Case Study

Consumer-products Maker Contracts for Acid-recovery System

Consumer-products Maker Contracts for Acid-recovery System

Problem
A major industrial manufacturer of consumer products in the U.S. Northeast had to comply with U.S. EPA water-discharge limits.

Its process waste contained significant quantities of nitric acid (HNO3), sulfuric acid (H2SO4), and soluble molybdenum compounds.

The neutralization and treatment of the process-waste streams resulted in high levels of soluble salts and molybdenum being released into the local POTW, resulting in the EPA's imposing of a fine.

Solution
The company and the EPA reached an agreement whereby the company would install a system to recover and recycle acids and process wastewater, preventing further releases.

The solution would be to design and install an acid-recovery system. The company called on Mech-Chem Associates, Inc. to provide the engineering, design, and construction of the system.

Mech-Chem designed the system to recover acid and wastewater as a closed-loop operation with zero wastewater discharge. The system was to reclaim the nitric acid, sulfuric acid, and molybdenum, as well as provide for the treatment and recycling of the process rinse waters.

The acid-recovery section would use vacuum-evaporation technology; the rinse water treatment would use ion-exchange-resin bed technology.


Ion-exchange-resin system for recovering the wastewater

The system's design called for full automation with appropriate instrumentation and controls, including three GE Fanuc 90-30 PLCs with Logic Master software. The three PLCs are integrated into one PC by a graphical user interface (GUI) developed with GE Fanuc Cimplicity monitoring-and-control software.

Technology/Treatment Used
The acid-recovery system separates the nitric acid from the sulfuric acid by evaporation using a single-effect vacuum evaporator.

The vacuum evaporator uses steam heat and has the appropriate materials of construction to handle the corrosion conditions as they vary with the changes in concentration of the acid (HNO3/H2SO4) mixture during distillation.

The sulfuric acid/water fraction (from the still bottoms) is further processed in a glass-lined pressure vessel to precipitate the molybdenum as molybdenum trioxide (MoO3).
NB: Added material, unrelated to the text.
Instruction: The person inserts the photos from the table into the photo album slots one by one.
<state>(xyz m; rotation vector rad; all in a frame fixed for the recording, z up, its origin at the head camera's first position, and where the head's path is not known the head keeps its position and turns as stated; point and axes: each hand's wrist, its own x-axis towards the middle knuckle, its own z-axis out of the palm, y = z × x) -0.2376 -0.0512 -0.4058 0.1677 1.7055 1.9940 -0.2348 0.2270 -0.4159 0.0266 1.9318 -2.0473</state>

The recovered molybdenum trioxide is removed from the sulfuric acid using a solid-bowl centrifuge and sent to a metals producer to be reclaimed.

The rinse-water-cleansing and recirculation system treats about 10 mil gals/yr of contaminated rinse water using selective anion and cation ion-exchange-resin beds. After removal of the metallic and other contaminants from the rinse waters, the DI-quality water produced recycles back to the production process.

Results
The acid-recovery system has provided several significant environmental/economic impacts on the plant's operations.

  • First, it has reduced the nitric and sulfuric acid purchases by 60%.
  • Second, the recovery of the waste acid solution has eliminated the use of caustic (NaOH), which was required to neutralize the acid.
  • Third, the recovery of the acids has eliminated the discharge of the soluble salts (that is. sodium nitrate and sodium sulfate) produced by neutralizing the waste from the production operation.